Vincent Serpico was assigned as a special education math teacher at the high school for the 2009-10 school year after spending five years at Quibbletown Middle School as a general education math teacher, according to arbitrator John E. Sands, who presided over Serpico's tenure charge hearings.

Serpico is certified as a math teacher and a special education teacher, which is why he was transferred, despite his objections to the new post.

The unhappiness came to a head on May 8 when a student came into his class laughing about a fight where a student had knocked down a teacher, according to an arbitration decision. In his testimony during tenure charge hearings, Serpico said he got upset by that and other actions in the class, including a student wearing ear buds and hearing a student in the bathroom listening to music with "offensive lyrics and cursing."

"I said, you know, I come out of the bathroom — I go in the bathroom I hear n****, n****, n****, f*** you, suck my d***, this is all I hear all day," he said in his testimony.

Serpico's class had nine students. One student, a black girl described as "cognitively-impaired and emotionally disturbed,"  asked if she could go to the school's counseling area after telling Serpico that he couldn't use the words he did. Serpico defended himself by saying he hadn't directed the words at anyone and only repeated what he had heard.

What happened next was captured on video as students joked that the girl would report Serpico and he would be suspended or fired. Serpico said when he heard that, he "went ballistic" and yelled at the students.

"Everything was going through my head of all the years I wanted to put in for a transfer, all the years I was denied, all the years that I put grades in, they switched them," he said in his testimony. "

In the video reviewed by Sands, Serpico can be heard asking the students, "Report me for what?"

"I've been here so long because I'm smart," he said in one of the videos reviewed by Sands. "I only say stuff that nothing's going to happen [about] because nothing gets fixed."

In another video, Serpico can be heard saying, "I have nothing to worry about in this place ever again because nobody cares."

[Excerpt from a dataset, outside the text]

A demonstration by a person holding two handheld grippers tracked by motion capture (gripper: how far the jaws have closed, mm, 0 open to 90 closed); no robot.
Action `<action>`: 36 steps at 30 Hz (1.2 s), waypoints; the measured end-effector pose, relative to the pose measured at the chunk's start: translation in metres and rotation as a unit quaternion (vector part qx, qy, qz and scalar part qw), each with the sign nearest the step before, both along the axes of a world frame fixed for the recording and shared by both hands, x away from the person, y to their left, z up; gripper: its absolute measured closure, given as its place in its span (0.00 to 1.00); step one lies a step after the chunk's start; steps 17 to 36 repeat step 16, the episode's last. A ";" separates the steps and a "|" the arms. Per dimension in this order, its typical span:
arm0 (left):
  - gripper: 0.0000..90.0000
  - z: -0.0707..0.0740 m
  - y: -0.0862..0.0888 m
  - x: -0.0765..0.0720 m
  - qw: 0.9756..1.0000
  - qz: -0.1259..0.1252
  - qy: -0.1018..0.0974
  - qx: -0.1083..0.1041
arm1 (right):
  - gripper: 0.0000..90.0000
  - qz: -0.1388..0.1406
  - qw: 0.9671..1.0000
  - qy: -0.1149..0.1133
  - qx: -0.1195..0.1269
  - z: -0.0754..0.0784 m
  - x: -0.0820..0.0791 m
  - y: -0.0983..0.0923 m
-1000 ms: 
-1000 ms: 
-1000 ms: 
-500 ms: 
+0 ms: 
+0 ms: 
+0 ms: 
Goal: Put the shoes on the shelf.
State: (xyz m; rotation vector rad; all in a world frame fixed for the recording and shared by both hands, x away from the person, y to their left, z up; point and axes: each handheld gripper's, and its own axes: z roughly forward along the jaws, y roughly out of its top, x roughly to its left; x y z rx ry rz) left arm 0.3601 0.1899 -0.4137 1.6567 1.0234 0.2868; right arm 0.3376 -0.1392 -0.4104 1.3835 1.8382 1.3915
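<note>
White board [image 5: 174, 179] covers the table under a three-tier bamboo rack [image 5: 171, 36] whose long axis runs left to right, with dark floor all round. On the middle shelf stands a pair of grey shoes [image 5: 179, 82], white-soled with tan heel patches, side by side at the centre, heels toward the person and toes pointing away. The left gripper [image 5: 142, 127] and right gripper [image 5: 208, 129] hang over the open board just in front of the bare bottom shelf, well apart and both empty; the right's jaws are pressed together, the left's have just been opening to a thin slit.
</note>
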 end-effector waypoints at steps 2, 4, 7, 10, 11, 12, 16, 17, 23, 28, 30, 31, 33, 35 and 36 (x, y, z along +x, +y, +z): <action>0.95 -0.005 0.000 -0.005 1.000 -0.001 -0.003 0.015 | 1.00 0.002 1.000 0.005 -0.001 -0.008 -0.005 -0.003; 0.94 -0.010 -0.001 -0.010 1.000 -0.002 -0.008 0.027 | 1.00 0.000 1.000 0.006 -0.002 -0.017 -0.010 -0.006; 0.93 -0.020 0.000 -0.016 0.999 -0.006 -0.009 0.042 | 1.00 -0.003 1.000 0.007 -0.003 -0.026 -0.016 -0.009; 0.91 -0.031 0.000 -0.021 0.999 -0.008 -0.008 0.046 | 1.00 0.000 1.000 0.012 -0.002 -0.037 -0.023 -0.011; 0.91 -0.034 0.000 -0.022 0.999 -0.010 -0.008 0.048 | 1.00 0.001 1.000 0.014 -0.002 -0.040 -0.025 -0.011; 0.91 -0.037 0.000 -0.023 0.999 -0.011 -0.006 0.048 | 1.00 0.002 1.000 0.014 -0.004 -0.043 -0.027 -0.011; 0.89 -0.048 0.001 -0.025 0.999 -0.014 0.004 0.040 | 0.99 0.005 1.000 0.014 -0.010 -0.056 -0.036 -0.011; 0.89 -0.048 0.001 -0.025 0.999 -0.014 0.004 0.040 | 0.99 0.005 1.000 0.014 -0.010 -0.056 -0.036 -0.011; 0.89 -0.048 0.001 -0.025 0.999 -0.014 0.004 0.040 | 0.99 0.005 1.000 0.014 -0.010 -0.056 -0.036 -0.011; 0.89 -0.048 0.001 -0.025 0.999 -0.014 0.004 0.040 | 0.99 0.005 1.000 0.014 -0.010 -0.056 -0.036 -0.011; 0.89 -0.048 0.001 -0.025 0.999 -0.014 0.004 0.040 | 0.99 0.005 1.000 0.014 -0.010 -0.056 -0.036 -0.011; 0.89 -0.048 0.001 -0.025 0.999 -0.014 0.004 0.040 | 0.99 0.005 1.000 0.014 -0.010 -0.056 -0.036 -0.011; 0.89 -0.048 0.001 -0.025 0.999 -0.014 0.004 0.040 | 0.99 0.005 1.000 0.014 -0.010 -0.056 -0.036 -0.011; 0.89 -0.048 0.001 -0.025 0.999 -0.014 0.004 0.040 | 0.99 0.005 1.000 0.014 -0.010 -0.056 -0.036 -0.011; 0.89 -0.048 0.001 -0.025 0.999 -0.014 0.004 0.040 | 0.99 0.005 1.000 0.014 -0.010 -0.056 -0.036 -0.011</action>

Sands' decision also said that Serpico did not take an opportunity to show remorse for the outburst, which could have helped to save his job.

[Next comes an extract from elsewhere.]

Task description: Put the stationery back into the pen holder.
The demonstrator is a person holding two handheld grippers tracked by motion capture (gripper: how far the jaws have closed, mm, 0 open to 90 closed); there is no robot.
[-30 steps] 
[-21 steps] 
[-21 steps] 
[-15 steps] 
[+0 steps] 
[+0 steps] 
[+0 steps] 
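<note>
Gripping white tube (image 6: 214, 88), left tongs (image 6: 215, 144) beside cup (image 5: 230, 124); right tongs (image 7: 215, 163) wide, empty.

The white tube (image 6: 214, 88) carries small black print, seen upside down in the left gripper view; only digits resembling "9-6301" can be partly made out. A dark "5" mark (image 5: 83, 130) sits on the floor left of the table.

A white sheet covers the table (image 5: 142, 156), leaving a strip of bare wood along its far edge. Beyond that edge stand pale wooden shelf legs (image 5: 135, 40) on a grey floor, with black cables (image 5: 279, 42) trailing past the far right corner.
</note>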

"My goal at Piscataway was to retire from Piscataway," he said in his testimony. "I figured if I go back to the middle school and the change of environment would help me, help me stay here in Piscataway, would help me give the kids the knowledge that I was given, whether it was from teaching or personal experience."

Serpico did admit in his testimony that he "made the mistake," but added "I don't think I should lose my position over it. I would like to be transferred, but that was the whole goal." He also said that a transfer to the middle school or even out of special education would give him less anxiety.

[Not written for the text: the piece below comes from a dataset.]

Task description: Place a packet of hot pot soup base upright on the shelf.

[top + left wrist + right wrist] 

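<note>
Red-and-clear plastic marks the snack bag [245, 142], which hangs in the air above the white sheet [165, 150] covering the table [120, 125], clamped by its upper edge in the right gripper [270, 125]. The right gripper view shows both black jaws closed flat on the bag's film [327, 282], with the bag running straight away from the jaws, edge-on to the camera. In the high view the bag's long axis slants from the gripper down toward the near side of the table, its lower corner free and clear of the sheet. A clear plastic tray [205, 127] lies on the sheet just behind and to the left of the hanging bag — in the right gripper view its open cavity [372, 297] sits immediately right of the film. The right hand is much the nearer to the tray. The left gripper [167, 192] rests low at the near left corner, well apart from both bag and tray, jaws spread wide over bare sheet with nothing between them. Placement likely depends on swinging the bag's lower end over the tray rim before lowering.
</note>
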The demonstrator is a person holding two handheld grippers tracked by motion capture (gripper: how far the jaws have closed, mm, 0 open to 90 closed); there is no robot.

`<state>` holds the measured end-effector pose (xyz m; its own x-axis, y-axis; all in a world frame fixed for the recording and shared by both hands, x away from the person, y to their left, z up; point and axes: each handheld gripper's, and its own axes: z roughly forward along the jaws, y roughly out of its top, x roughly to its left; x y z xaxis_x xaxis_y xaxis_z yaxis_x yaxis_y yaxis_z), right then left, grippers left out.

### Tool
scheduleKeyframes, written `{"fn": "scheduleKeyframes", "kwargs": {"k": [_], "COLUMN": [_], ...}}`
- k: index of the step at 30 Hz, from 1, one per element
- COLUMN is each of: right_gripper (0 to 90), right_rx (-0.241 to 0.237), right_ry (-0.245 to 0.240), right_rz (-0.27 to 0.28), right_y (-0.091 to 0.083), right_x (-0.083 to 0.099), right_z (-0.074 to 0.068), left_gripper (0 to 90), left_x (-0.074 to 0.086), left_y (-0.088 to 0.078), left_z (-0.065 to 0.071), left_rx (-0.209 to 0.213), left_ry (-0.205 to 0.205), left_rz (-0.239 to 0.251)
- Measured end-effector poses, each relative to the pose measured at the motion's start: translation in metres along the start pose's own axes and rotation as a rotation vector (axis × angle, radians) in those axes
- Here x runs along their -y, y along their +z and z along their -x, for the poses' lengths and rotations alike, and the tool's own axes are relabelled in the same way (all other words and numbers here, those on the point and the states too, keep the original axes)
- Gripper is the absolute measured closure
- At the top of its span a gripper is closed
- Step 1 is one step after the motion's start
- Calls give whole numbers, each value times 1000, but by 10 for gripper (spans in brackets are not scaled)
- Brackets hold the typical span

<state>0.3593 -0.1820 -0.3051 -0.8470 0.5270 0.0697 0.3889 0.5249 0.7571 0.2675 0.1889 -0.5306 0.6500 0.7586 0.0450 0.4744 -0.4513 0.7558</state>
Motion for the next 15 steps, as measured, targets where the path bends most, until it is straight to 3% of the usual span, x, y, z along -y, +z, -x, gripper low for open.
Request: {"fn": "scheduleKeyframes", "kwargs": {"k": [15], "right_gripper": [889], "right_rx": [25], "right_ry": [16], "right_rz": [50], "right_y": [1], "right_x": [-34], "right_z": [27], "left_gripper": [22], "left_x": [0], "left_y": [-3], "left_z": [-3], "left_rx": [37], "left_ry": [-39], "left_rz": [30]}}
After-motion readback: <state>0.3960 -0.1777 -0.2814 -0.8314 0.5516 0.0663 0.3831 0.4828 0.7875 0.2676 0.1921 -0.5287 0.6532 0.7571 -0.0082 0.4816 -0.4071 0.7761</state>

Serpico had previously been cited for minor infractions, including being sarcastic to the point where parents and students thought he was being demeaning and hurtful, Sands said. An evaluation after his first year at the high school had said he "used language that disrespected the students in his class and addressed them in a way that was demeaning and unprofessional," according to Sands' decision. The following year he was admonished by Assistant Director of Special Education Colleen Canto for calling students "idiots," Sands' decision said.

Sands said the district met its burden of proof for the tenure charges and ultimately his termination. He said the outburst caught on video was "not just inappropriate; it served no legitimate pedagogical purpose."

"Serpico's rant is destructive of what special education students need to hear," Sands said in his decision. And District parents are appropriately concerned that a teacher of their children would so misbehave and that the District would tolerate such misconduct."

"What appears clear is that, if Serpico were to return to employment as a special education math teacher at the high school, he will continue to seethe with resentment and "mail it in" with respect to teaching his special education students," Sands added.

Serpico was earning a salary of $86,527 after 13 years, according to public records.